> [Your goal]: Reproduce the listing below word for word and exclude any picture.

Data shown: Begin

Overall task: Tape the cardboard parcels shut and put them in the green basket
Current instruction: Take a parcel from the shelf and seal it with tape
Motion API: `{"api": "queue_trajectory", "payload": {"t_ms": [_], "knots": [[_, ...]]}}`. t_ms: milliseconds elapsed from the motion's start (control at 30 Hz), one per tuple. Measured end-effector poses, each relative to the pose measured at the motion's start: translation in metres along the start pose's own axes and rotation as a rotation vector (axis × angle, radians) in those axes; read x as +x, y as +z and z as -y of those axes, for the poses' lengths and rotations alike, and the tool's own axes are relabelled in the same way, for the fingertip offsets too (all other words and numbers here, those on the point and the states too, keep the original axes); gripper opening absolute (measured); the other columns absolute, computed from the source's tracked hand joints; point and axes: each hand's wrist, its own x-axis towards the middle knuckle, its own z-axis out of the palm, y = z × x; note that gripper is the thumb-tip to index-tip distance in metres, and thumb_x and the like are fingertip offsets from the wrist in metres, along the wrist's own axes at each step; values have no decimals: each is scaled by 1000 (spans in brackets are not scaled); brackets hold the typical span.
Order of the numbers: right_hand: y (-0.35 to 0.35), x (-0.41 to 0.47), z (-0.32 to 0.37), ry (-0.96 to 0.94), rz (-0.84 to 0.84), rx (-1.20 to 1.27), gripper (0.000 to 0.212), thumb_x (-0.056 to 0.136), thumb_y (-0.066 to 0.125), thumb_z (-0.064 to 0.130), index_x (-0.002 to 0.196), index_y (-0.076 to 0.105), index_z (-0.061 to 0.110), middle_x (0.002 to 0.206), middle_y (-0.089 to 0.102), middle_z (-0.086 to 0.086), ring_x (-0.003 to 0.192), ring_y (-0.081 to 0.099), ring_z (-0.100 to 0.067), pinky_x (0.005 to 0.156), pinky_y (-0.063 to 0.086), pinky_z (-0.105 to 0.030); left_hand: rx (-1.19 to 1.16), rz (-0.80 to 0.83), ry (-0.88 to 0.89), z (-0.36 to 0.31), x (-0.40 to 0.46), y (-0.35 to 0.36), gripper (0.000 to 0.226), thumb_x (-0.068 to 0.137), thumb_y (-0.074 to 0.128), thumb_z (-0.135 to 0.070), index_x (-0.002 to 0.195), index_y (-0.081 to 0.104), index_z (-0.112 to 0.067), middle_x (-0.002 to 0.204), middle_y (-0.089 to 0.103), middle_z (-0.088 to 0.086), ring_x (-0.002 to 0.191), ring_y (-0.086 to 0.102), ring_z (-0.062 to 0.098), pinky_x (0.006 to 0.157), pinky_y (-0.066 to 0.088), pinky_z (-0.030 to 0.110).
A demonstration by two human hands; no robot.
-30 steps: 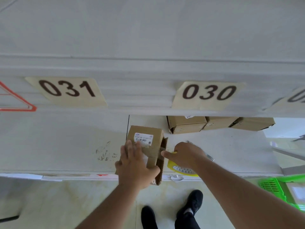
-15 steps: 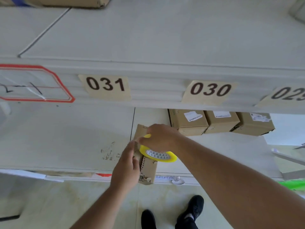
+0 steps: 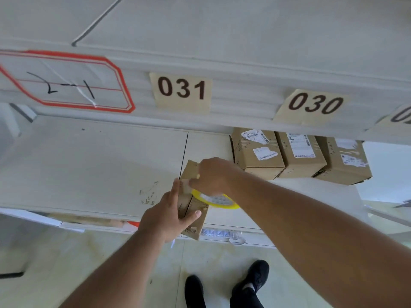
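Parcel taping is the step in hand: a small brown cardboard parcel (image 3: 193,201) stands tilted on the near edge of the white shelf board (image 3: 93,165), held between both hands. The left hand (image 3: 169,215) grasps the parcel's near left side, fingers laid straight up the left face and thumb hooked across the front. The right hand (image 3: 213,176) grips a yellow-cored roll of clear tape (image 3: 216,200), fingers curled over its top, with the roll touching the parcel's right side. A short strip appears to run from the roll onto the upper left edge of the parcel, beside the left fingertips; the tape's exact end cannot be made out.

Judged from this position, the next move calls for drawing the roll along the flap seam while the left hand steadies the parcel, then tearing the tape.

Three more brown cardboard parcels (image 3: 258,153) with white labels sit in a row far right on the same shelf. The green basket is not in view. Tan number tags 031 (image 3: 181,92) and 030 (image 3: 311,105) mark the upper shelf front.
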Motion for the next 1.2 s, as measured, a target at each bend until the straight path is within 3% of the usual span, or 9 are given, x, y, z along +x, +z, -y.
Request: {"api": "queue_trajectory", "payload": {"t_ms": [100,233,733,800,867,933,1000,1067,1200], "knots": [[13,-18,-40,78,17,-162,46,102,42,60,90,52,17,92,60,-3,90,62,-27,78,54,-39,44,26,-12,-1,-1,-2,111,76,33,-95,153,-29,-44,156,37,-9,115,64,22,84,54,38],[35,-26,-70,157,17,-116,64,98,32,77,78,55,21,82,58,2,85,63,-22,72,52,-36,45,38,-6,-4,-2,-3,110,77,33,-94,152,-31,-45,154,38,-10,113,64,22,81,53,37],[99,-13,-87,205,-49,13,67,96,30,82,108,65,26,89,60,6,86,58,-19,70,46,-32,62,86,5,-3,0,-2,109,79,36,-92,149,-35,-49,158,34,-11,122,60,20,91,54,43],[105,-10,-85,213,-61,37,67,96,30,82,110,65,26,92,62,6,88,60,-20,71,49,-33,107,106,-11,-1,4,-3,109,80,32,-92,151,-34,-44,167,18,-11,138,49,22,101,50,45],[109,-7,-84,215,-66,53,66,97,30,81,110,64,26,92,63,7,90,64,-20,74,53,-34,289,68,32,-4,7,-3,104,85,20,-88,155,-33,-31,172,-15,-5,158,10,24,123,25,50],[111,-5,-83,214,-73,61,64,97,31,79,107,64,26,91,63,7,90,64,-20,74,52,-34,437,-18,184,-16,4,7,88,93,4,-73,159,-24,-23,167,-32,0,157,-19,23,128,0,52],[112,-4,-83,220,-85,73,62,97,32,79,105,63,26,92,64,7,88,63,-21,72,50,-33,456,-63,324,-30,-1,22,79,97,7,-61,165,1,-21,171,-14,4,159,-7,24,127,1,53],[115,-4,-82,229,-85,80,62,97,32,79,105,63,26,93,66,6,89,64,-21,71,50,-32,453,-84,347,-34,-6,36,78,97,28,-61,162,27,-18,171,18,7,158,15,26,123,10,58],[119,-4,-85,272,-51,138,67,94,31,83,103,64,26,92,66,6,85,64,-19,67,49,-30,487,-83,314,-29,-6,39,72,95,39,-55,160,31,-24,167,31,5,156,25,27,119,16,63]]}}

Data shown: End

> [Solution for this problem]:
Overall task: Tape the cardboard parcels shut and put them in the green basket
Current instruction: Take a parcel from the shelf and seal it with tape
Motion API: `{"api": "queue_trajectory", "payload": {"t_ms": [_], "knots": [[_, ...]]}}`. t_ms: milliseconds elapsed from the motion's start (control at 30 Hz), one per tuple. Measured end-effector poses, each relative to the pose measured at the motion's start: translation in metres along the start pose's own axes and rotation as a rotation vector (axis × angle, radians) in those axes; read x as +x, y as +z and z as -y of those axes, for the poses' lengths and rotations alike, and the tool's own axes are relabelled in the same way, for the fingertip offsets too (all other words and numbers here, those on the point and the states too, keep the original axes); gripper opening absolute (measured); the other columns absolute, computed from the source's tracked hand joints; point and axes: each hand's wrist, its own x-axis towards the middle knuckle, its own z-axis out of the palm, y = z × x; note that gripper is the thumb-tip to index-tip distance in metres, and thumb_x and the like are fingertip offsets from the wrist in metres, along the wrist's own axes at each step; values have no decimals: each is scaled by 1000 (spans in brackets are not scaled); brackets hold the typical span.
Order of the numbers: right_hand: y (-0.35 to 0.35), x (-0.41 to 0.47), z (-0.32 to 0.37), ry (-0.96 to 0.94), rz (-0.84 to 0.84), rx (-1.20 to 1.27), gripper (0.000 to 0.212), thumb_x (-0.056 to 0.136), thumb_y (-0.066 to 0.125), thumb_z (-0.064 to 0.130), index_x (-0.002 to 0.196), index_y (-0.076 to 0.105), index_z (-0.061 to 0.110), middle_x (0.002 to 0.206), middle_y (-0.089 to 0.102), middle_z (-0.086 to 0.086), ring_x (-0.003 to 0.192), ring_y (-0.081 to 0.099), ring_z (-0.100 to 0.067), pinky_x (0.005 to 0.156), pinky_y (-0.063 to 0.086), pinky_z (-0.105 to 0.030); left_hand: rx (-1.19 to 1.16), rz (-0.80 to 0.83), ry (-0.88 to 0.89), z (-0.36 to 0.31), x (-0.40 to 0.46), y (-0.35 to 0.36), gripper (0.000 to 0.226), thumb_x (-0.068 to 0.137), thumb_y (-0.074 to 0.128), thumb_z (-0.135 to 0.070), index_x (-0.002 to 0.195), index_y (-0.081 to 0.104), index_z (-0.112 to 0.067), middle_x (-0.002 to 0.204), middle_y (-0.089 to 0.103), middle_z (-0.088 to 0.086), ring_x (-0.002 to 0.191), ring_y (-0.086 to 0.102), ring_z (-0.062 to 0.098), pinky_x (0.006 to 0.157), pinky_y (-0.066 to 0.088), pinky_z (-0.030 to 0.110).
A demonstration by two human hands; no robot.
-30 steps: 
-15 steps: 
+0 steps: 
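Parcel taping is the step in hand: a small brown cardboard parcel (image 3: 193,201) stands tilted on the near edge of the white shelf board (image 3: 93,165), held between both hands. The left hand (image 3: 169,215) grasps the parcel's near left side, fingers laid straight up the left face and thumb hooked across the front. The right hand (image 3: 213,176) grips a yellow-cored roll of clear tape (image 3: 216,200), fingers curled over its top, with the roll touching the parcel's right side. A short strip appears to run from the roll onto the upper left edge of the parcel, beside the left fingertips; the tape's exact end cannot be made out.

Judged from this position, the next move calls for drawing the roll along the flap seam while the left hand steadies the parcel, then tearing the tape.

Three more brown cardboard parcels (image 3: 258,153) with white labels sit in a row far right on the same shelf. The green basket is not in view. Tan number tags 031 (image 3: 181,92) and 030 (image 3: 311,105) mark the upper shelf front.
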Motion for the next 1.2 s, as measured, a target at each bend until the straight path is within 3% of the usual span, or 9 are given, x, y, z along +x, +z, -y.
Request: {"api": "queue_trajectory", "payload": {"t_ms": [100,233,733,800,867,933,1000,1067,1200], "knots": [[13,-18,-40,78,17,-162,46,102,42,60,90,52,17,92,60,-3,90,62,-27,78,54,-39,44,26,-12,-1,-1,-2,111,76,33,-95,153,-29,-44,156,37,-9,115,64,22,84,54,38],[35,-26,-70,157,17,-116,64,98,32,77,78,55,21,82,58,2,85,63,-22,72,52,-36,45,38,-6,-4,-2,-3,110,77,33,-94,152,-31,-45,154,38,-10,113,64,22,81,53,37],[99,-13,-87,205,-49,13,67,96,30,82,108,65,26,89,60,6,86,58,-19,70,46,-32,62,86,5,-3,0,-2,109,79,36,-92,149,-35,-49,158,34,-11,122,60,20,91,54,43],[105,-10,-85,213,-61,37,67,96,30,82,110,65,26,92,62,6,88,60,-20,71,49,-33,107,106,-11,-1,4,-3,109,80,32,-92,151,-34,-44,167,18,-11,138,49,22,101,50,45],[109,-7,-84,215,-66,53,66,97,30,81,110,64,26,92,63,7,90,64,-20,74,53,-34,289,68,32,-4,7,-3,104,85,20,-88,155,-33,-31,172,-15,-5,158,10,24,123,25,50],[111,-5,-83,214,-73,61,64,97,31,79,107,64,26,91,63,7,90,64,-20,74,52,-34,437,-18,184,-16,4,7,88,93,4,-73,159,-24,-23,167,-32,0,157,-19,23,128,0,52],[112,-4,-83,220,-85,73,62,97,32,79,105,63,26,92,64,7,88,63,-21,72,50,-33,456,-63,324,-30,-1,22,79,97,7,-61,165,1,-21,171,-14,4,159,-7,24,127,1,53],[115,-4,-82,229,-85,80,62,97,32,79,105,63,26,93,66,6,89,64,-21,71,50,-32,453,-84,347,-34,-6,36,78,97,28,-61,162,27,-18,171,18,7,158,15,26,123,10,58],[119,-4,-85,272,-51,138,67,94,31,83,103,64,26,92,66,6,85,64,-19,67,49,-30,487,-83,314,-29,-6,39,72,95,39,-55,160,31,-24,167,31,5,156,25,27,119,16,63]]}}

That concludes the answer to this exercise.